Abstract

The article is devoted to theoretical and methodological categorization and systematization of institutionally-procedural and politically-behavioral attributes and features of semi-presidentialism. The author identified at least two groups of causes and factors, i.e. exogenous and endogenous, that define and categorize semi-presidentialism: the actual content of a constitution, the combination of traditions and circumstances (exogenous causes and factors), the composition of parliamentary majority and the position of a president in relation to parliamentary majority (endogenous causes and factors). It was motivated that, within the same constitutional delineation, a specific semi-presidential country can be classified in practice, first of all in the cut of varying institutional rules and formal/actual powers of presidents, governmental cabinets/ prime ministers and parliaments. The researcher found out that taking into account the place and role of political institutions in inter-party competition and party hierarchy has a significant influence on this process. That is why semi-presidentialism was generalized as a system of government, which is comprehensively updated and taxonomied formally and actually.

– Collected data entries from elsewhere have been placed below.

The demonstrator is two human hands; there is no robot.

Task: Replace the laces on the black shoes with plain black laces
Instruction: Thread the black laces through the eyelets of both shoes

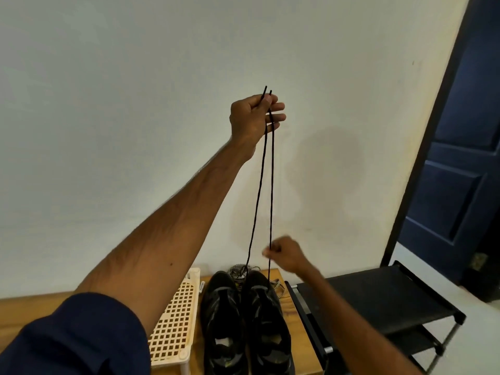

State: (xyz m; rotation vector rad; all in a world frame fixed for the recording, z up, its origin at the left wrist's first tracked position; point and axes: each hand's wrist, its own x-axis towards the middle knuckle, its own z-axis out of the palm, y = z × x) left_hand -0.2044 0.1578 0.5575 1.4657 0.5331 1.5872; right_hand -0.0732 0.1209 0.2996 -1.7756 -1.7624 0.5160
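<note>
Head view, left hand [254,119] raised, fingers pinching both lace [271,185] tips, right hand [284,254] pinching one strand lower, lace running down to shoes [221,309]

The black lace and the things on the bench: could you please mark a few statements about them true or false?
1. The left hand holds both tips of the black lace up high. True.
2. The right hand rests on a shoe. False: its fingers pinch one strand of the lace above the black shoes.
3. The striped laces lie behind the shoes. True.
4. The cream lattice rack stands right of the shoes. False: it is on their left.
</note>
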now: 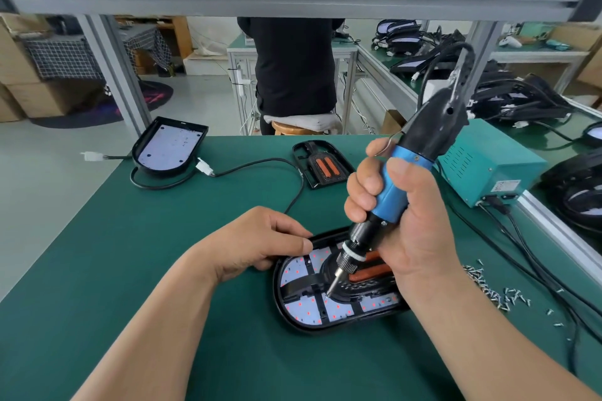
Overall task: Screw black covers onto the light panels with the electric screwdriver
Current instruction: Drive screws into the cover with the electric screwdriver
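Observation:
A light panel [303, 309] with red LED dots lies on the green mat in front of me, and a black cover [301, 285] sits on it. My right hand [400, 221] grips the blue and black electric screwdriver [407, 185]; its bit tip touches the cover near the panel's middle. My left hand [260, 241] holds the panel's upper left rim, thumb on top. A second light panel [169, 146] without a cover lies at the far left of the mat. A spare black cover [322, 163] with two orange strips lies at the far middle.
A teal power box [488, 163] stands at the right, with cables running along the mat's right side. Loose screws [498, 290] lie scattered right of the panel. A black cable [254, 166] with a white plug crosses the far mat. A person sits beyond the table.

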Demonstrator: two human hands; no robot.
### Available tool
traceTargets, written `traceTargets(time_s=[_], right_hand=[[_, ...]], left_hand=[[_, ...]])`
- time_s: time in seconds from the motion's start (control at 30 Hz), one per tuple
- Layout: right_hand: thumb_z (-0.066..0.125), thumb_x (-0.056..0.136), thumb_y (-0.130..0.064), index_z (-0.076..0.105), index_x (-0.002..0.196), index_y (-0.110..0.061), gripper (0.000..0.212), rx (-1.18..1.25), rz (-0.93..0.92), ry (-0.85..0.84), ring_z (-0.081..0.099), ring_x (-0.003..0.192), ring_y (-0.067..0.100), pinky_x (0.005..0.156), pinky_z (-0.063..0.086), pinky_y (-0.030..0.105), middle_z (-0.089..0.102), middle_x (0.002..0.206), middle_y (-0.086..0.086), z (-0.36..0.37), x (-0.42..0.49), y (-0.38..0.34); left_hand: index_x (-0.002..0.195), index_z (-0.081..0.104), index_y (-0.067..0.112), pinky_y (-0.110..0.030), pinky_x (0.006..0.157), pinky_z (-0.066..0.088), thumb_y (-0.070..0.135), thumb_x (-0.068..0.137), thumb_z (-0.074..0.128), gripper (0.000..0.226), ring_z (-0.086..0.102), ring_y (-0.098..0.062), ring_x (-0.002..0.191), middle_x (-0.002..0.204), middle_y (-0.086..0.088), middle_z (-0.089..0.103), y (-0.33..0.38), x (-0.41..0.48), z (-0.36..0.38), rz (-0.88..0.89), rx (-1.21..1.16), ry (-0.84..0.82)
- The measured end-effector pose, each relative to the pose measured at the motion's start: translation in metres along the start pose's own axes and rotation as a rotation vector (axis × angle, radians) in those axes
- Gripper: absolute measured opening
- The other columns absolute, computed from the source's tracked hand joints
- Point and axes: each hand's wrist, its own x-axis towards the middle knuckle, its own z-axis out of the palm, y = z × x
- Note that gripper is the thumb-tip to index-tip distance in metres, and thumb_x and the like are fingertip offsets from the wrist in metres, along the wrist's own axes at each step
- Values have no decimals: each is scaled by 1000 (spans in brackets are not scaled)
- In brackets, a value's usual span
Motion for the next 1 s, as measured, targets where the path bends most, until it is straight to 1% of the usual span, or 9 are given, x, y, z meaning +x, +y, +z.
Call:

At the same time, it was recorded that semi-presidentialism uses specific hierarchical and transactional relations in the triangle “the head of state–governmental cabinet–parliament”. Their combination affects the formal and actual positioning and taxonomy of different types of heterogeneous semi-presidentialism. It was generalized that semi-presidentialism is definitively and permanently characterized with: a restrained and moderate model of separation of powers and appropriate system of checks and balances; popular election of a president for a fixed term; the collective responsibility of a prime minister and a cabinet to a legislature; the actual “securitization” of a president from interference in his or her activities by other institutions and branches of state power; actual (or at least formal), but multi-step and different deconcentration or dualization of the executive between a president (the head of state) and a prime minister (the head of governmental cabinet); double or dual nature of the origin and implementation of the executive, but not a double or dual nature of the responsibility of the executive.